→ **EXERCISE REQUIREMENTS**: Go through the listing below and repeat it exactly, omitting each picture.

→ **RAW DATA**:
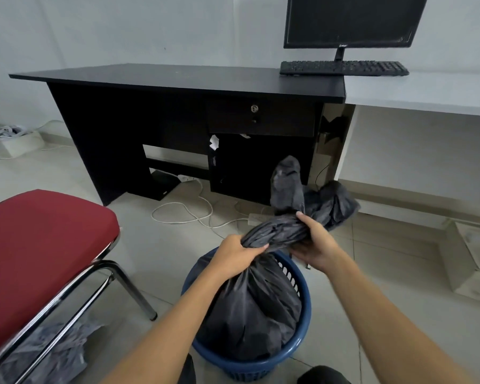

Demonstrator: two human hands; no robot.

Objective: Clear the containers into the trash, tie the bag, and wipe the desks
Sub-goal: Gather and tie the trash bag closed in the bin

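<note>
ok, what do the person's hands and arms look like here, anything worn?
Left hand and right hand are bare: no gloves, rings, watch or bands visible. Both arms are uncovered to the frame edge, with no sleeves in view. No markings seen.

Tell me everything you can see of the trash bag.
The trash bag is dark grey plastic, wrinkled. Its bulging body sits upright in the blue basket. Its neck is gathered and twisted into a rope; the left hand grips it near the body, the right hand farther along. Beyond the right hand the loose top flares into two flaps. No knot shows.
</note>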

→ **TASK OUTPUT**:
Demonstrator: two human hands; no robot.

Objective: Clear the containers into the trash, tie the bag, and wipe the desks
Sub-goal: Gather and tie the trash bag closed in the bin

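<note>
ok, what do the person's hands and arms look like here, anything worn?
Left hand and right hand are bare: no gloves, rings, watch or bands visible. Both arms are uncovered to the frame edge, with no sleeves in view. No markings seen.

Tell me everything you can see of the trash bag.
The trash bag is dark grey plastic, wrinkled. Its bulging body sits upright in the blue basket. Its neck is gathered and twisted into a rope; the left hand grips it near the body, the right hand farther along. Beyond the right hand the loose top flares into two flaps. No knot shows.
</note>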

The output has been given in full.